In cosmopolitan Johannesburg, three high-flying couples form the core of the elite Khula Society: part investment group, part social club, with meetings where the champagne flows, the dresses are designer and the one-upmanship is off the scale. Noma, Moshidi, Lerato and their husbands are living the dream—or so it appears from the outside.
In reality, the cut and thrust of ‘keeping up with the Khulas’ is taking its toll on all three couples. Behind the facade of their ocean-front mansions, Italian supercars and lavishly catered receptions lies a tangle of explosive secrets—and deadly consequences. But as long as every member toes the line, plays the role they’re here to play, the dark truth remains crushed beneath the heels of so many Louboutins…
That is until, in her bid to have it all and more, one of these rich and powerful women oversteps the mark—with someone else’s man. The group soon comes to learn that you can’t have it all without paying the ultimate price…
Set in Johannesburg, Critical But Stable it is a tale of wealth, power and the cost of having it all.
Makholwa takes the reader into the lives of three couples, Moshidu and Soli, Lerato and Mzwandile and Noma and the Duke, As each couple tries to “keep up with the joneses”, it quickly becomes apparent that what each presents to everyone on the outside of their lavish homes, is quite different behind their closed doors.
The prologue opens with a bang and sets the tone for the rest of the tale. Toxic relationships, secrets, lies and deceit make up the main crux of the story and is peppered throughout with humour amongst all the drama making for some lighter moments.
The characters were ok, but I was really only able to connect with one and was indifferent to the rest.
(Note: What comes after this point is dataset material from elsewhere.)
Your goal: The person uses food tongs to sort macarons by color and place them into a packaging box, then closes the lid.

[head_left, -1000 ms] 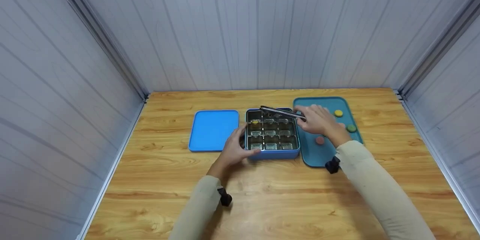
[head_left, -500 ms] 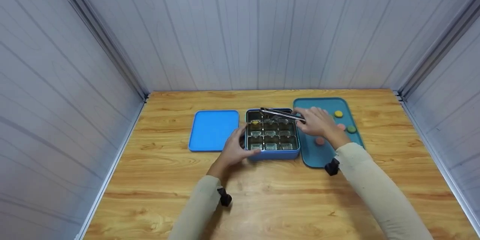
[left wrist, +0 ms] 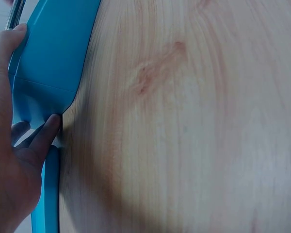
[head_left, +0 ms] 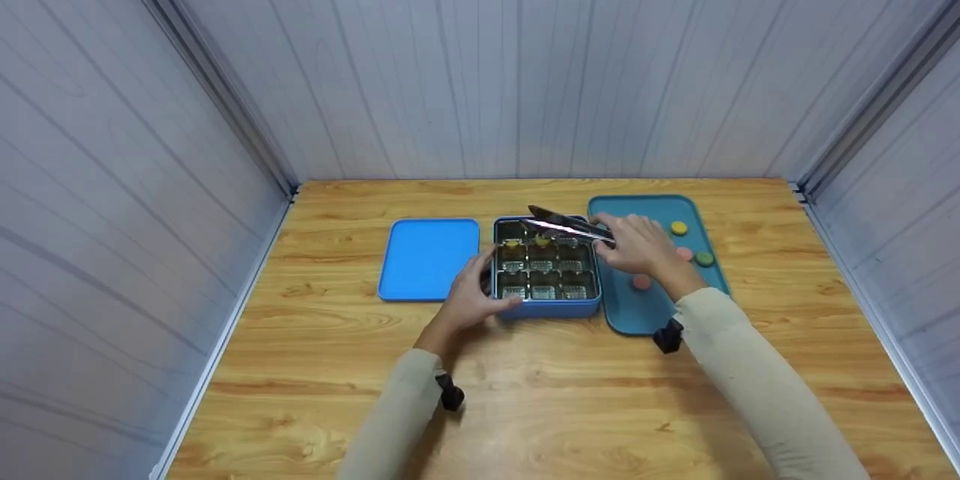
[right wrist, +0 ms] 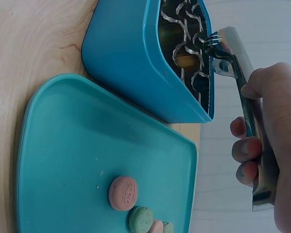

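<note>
My left hand (head_left: 474, 294) grips the front left corner of a blue box (head_left: 551, 309), thumb at the front and fingers along its side. Inside is a clear divided insert (head_left: 541, 275). One yellow macaron (head_left: 511, 244) lies in the back left compartment, another yellow macaron (head_left: 541, 240) in the back middle one. My right hand (head_left: 637, 244) holds metal tongs (right wrist: 250, 107) over the back row, their two arms spread apart. In the right wrist view one arm ends in fork tines, the other in a flat blade; nothing is between them.
Right of the box lies a teal tray (head_left: 622, 315) with a yellow macaron (head_left: 679, 228), a green macaron (head_left: 704, 259) and two pink ones, the front one (head_left: 641, 282) set apart. A flat blue lid (head_left: 427, 261) lies left of the box. Pale walls surround the wooden table.
The tongs' arms have spread apart and lifted slightly; a yellow macaron now shows in the back middle compartment, let go from them. My left hand stays on the box.
</note>
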`<state>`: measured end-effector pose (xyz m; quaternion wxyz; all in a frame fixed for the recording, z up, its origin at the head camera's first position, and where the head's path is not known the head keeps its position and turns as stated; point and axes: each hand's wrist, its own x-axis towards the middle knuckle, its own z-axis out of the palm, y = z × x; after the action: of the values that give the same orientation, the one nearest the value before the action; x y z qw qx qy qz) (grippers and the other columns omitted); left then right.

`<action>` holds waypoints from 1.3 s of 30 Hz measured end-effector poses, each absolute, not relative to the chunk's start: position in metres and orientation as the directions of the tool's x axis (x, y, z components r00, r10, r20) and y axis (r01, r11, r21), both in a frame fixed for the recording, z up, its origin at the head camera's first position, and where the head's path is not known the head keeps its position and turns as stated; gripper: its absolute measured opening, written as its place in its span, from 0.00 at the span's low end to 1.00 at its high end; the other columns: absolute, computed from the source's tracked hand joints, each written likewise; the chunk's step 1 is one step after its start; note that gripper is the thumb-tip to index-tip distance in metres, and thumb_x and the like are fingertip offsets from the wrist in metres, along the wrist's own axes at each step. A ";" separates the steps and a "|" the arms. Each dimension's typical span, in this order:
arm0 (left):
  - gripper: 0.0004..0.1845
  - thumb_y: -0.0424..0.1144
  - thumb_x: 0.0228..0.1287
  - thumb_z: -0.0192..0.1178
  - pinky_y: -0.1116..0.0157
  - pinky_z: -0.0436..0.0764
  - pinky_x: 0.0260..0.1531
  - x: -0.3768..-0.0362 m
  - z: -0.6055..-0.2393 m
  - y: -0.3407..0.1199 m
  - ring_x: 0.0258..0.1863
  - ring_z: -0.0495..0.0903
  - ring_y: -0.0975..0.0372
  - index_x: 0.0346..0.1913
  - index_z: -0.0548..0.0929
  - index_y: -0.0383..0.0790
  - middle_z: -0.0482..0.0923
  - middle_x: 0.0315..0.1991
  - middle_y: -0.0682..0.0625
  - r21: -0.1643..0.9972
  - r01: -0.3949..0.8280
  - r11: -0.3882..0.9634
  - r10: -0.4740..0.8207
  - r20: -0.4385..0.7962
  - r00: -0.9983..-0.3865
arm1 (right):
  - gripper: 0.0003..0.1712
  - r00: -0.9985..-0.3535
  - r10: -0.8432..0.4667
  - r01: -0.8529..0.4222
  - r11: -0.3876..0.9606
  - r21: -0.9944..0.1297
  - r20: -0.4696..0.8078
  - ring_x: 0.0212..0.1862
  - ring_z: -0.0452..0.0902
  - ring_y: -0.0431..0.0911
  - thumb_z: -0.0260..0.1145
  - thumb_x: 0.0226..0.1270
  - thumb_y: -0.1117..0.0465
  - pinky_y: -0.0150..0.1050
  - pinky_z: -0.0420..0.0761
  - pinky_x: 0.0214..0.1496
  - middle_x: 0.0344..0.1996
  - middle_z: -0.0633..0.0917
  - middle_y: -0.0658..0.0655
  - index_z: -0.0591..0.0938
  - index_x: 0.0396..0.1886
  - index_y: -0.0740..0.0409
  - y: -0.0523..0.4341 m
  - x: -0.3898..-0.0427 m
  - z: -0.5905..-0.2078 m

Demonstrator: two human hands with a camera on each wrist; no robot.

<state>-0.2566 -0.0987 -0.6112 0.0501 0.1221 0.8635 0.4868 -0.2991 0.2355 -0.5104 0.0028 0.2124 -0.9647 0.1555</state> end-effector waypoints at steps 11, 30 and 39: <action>0.61 0.51 0.62 0.84 0.32 0.67 0.85 -0.257 -0.609 -0.099 0.86 0.66 0.36 0.92 0.59 0.46 0.64 0.88 0.35 0.846 0.170 0.506 0.270 0.031 -0.962 | 0.30 -0.928 -0.368 -0.368 0.873 -0.320 0.064 0.15 0.52 0.40 0.65 0.83 0.52 0.37 0.53 0.21 0.11 0.62 0.45 0.81 0.78 0.56 0.240 -0.298 -0.511; 0.61 0.51 0.62 0.85 0.31 0.65 0.86 -0.256 -0.610 -0.099 0.87 0.64 0.36 0.92 0.60 0.44 0.64 0.88 0.35 0.845 0.192 0.499 0.280 0.053 -0.959 | 0.30 -0.941 -0.323 -0.338 0.888 -0.312 0.098 0.18 0.62 0.44 0.68 0.84 0.48 0.39 0.59 0.23 0.15 0.73 0.51 0.82 0.79 0.51 0.283 -0.296 -0.508; 0.62 0.51 0.62 0.85 0.30 0.65 0.85 -0.255 -0.609 -0.100 0.86 0.66 0.35 0.92 0.59 0.44 0.65 0.87 0.34 0.843 0.187 0.504 0.272 0.051 -0.961 | 0.29 -0.955 -0.287 -0.297 0.895 -0.332 0.078 0.21 0.66 0.46 0.67 0.83 0.50 0.39 0.63 0.25 0.19 0.73 0.52 0.82 0.76 0.59 0.311 -0.297 -0.503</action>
<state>-0.2551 -0.0999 -0.6090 0.0442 0.1324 0.8661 0.4800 -0.2966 0.3106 -0.5029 0.0134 0.1501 -0.9734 0.1726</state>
In saying that though, I did enjoy the way the women were created which was strong, ambitious and not at all dependent on their husbands.
Overall this is an entertaining light read that was somewhat predictable, but there were some surprises that made an impact.
Thank you to Angela Makholwa, Lake Union Publishing and NetGalley for allowing me to read an advance copy of Critical But Stable, which I have reviewed honestly and voluntarily.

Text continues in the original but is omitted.